Секция заканчивается звуком, когда Ребекка и ее мать поют “You Are My Sunshine“.
Затем возвращается мой голос.
После двух лет поисков мой путь наконец закончен. Я никогда не узнаю, что потерял за те десять минут с доктором Фрименом и его ледорубом. Но по некоторому чуду, это не превратило меня в зомби, не сломило мой дух и не убило меня.
Но это повлияло на меня. Глубоко. Операция Уолтера Фримена должна была облегчить страдания. В моем случае она сделала все наоборот.
С тех пор, как я сделал лоботомию, я чувствовал себя чудаком — стыдился. Но сидя в комнате с Ребеккой Уэлч и ее мамой, я знаю, что мои страдания закончились.
Я знаю, что моя лоботомия не коснулась моей души. Впервые я не чувствую стыда. Я, наконец, нахожусь в мире.
На экране появляются титры, а затем программа заканчивается с той же фортепианной музыкой. В комнате была полная тишина. Аудитория, казалось, пребывала в шоке.
Затем начали аплодировать. Было много аплодисментов.
Дэйв Айсей встал и произнес несколько речей, а затем представил меня и еще нескольких людей, которые должны были ответить на вопросы из аудитории. Я был в каком-то оцепенении. Я был переполнен эмоциями. И мне было страшно. Программа была очень эмоциональной для меня. Я никогда не слышал ее с музыкой. Я также никогда не был в такой толпе, где все глаза были устремлены на меня. И все эти люди аплодировали мне. Это было очень мощно. И теперь я должен был отвечать на вопросы из аудитории, а может быть, даже из прессы.
Большинство вопросов были скорее комментариями, чем вопросами. Люди хотели говорить о том, как они чувствовали себя после просмотра программы. Мне было легко. Я боялся, что мы получим некоторые враждебные замечания или враждебные вопросы.
Был только один такой вопрос. Какой-то человек намекнул, что в программе есть что-то нечестное в том, как она была написана — что, очевидно, я не такой умный, чтобы написать свои собственные реплики, и что я не говорю так, как меня заставляют говорить на радиовещании. Человек с лоботомией не мог быть настолько креативным или художественным.
Это не было правдой, но услышать, как кто-то говорит об этом, было расстройством. Что они знают о том, что я могу сказать или написать?
К счастью, Дэйв взял на себя ответ. Он сказал, что вся программа была коллаборацией, и многие люди внесли свой вклад в каждый ее аспект.
Фактически, я думаю, что каждое слово, которое я говорю в программе, это то, что я сам написал или по крайней мере выбрал слова. Я не проводил исследование ранних экспериментов доктора Фримена с лоботомией передней доли мозга. Я не ученый или историк. Но я помог написать слова, которые я бы сказал об этом, так как только у меня была эта информация.
На следующий день мы отправились в Вашингтон. Это был первый раз, когда я был там с тех пор, как мы получили мои архивы. Теперь там не было снега, и город выглядел по-другому. Мы отдыхали в отеле и ждали вещание.
Я позвонил моему отцу, чтобы сообщить ему, что программа запланирована на среду. Он просто сказал: “О, хорошо. Удачи”.
Позже я получил звонок от моего младшего брата Брайана. Это была чистая случайность. Я давно не слышал от него. Он звонил, чтобы сказать, что у него есть некоторые фотографии из нашего детства, которые он нашел в своем доме.
Я поблагодарил его и сказал: “Ты знаешь, где я нахожусь, правда?” Он сказал, что нет.
“Я в Вашингтоне. На NPR сейчас будут транслировать мою историю.” Он сказал, что послушает.

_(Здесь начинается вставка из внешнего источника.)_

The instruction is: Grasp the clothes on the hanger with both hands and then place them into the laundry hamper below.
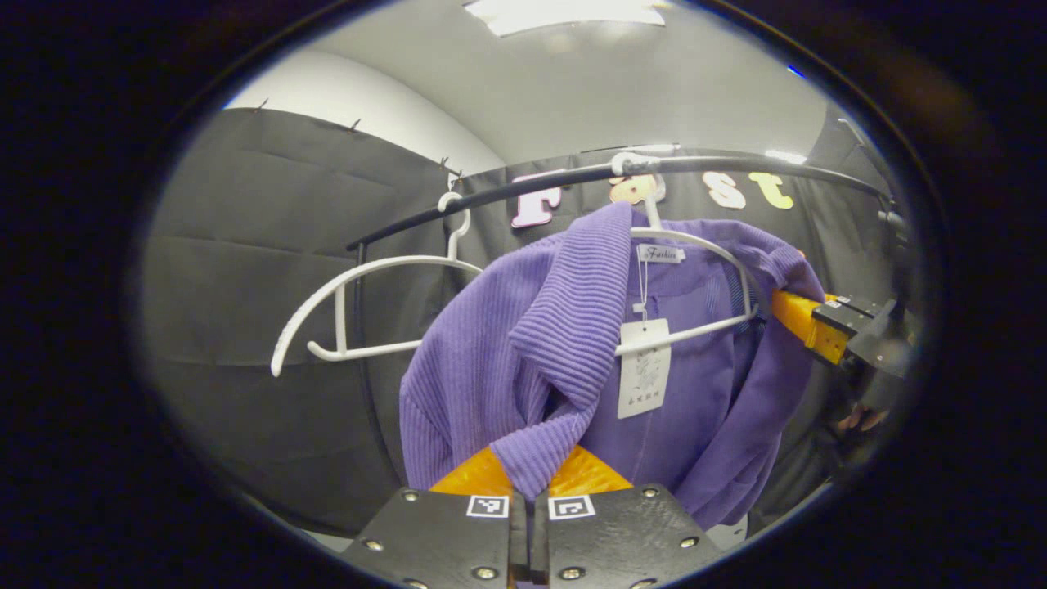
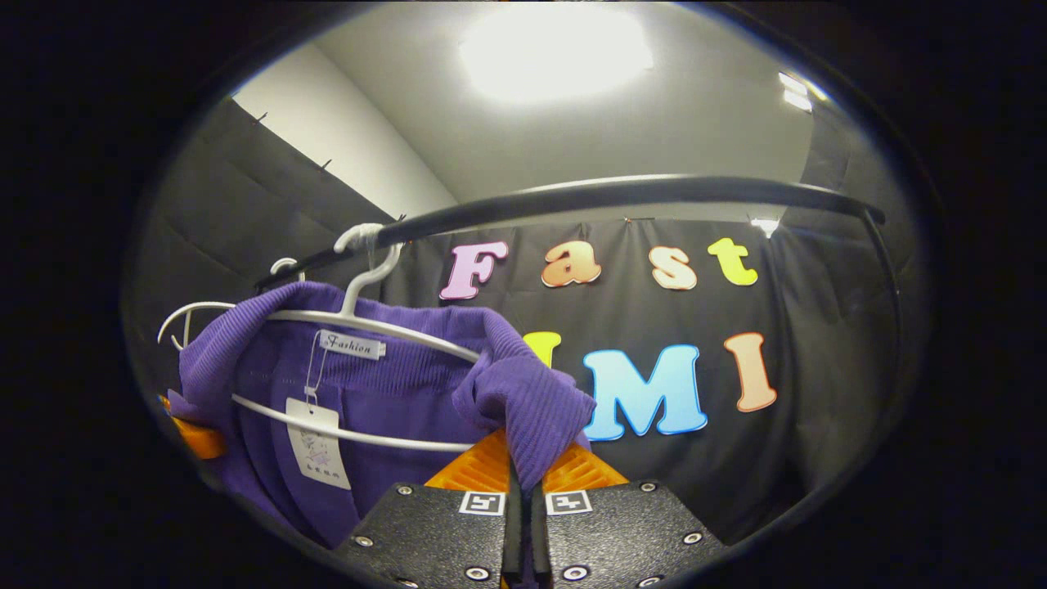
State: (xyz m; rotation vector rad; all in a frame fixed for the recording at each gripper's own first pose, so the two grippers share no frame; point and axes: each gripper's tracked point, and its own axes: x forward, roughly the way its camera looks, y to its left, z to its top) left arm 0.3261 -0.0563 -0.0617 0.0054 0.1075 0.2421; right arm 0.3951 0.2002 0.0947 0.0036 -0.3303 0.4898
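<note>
At the bottom of the left gripper view, the left gripper [image 1: 530, 473] is clamped tight on a fold of the purple garment [image 1: 523, 343], fabric pinched between both fingers. The right gripper [image 2: 523, 466] likewise pinches the garment's other shoulder in the right gripper view. The garment hangs on a white hanger [image 1: 695, 245] hooked over the black rail [image 1: 736, 166]. An empty hanger [image 1: 343, 286] hangs just left; open space lies beyond, toward the cloth wall.
</note>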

Мы пошли в студию NPR для фактической трансляции. Я сидел в режиссерской с командой, включая Дэйва, Пию, Барбару и Родни. Мы слушали. Было много апплодисментов, когда программа закончилась. Было ощущение восторга и облегчения. Наконец-то это закончилось. Это произошло.
Но это еще не было концом. После программы Дэйв, Пия и остальные из нашей команды стояли на улице перед студией. Мы сдали свои пропуска и идентификационные документы и готовились вернуться в отель. Кто-то прибежал и сказал: “Мы сломали сервер!”
Было так много электронных писем, поступающих настолько быстро, что сервер интернета Национального общественного радио не выдержал их веса. Они получили около четырех тысяч электронных писем, прямо по окончании программы. Дэйв сказал, что сервер Sound Portraits тоже упал. Поскольку он был маленьким, это было не так страшно. Но крах сервера Национального общественного радио — это было огромное дело. Как нам сказали, сервер Национального общественного радио никогда раньше не ломался за всю свою историю. Они получили больше электронной почты по поводу истории лоботомии, чем о чем-либо другом.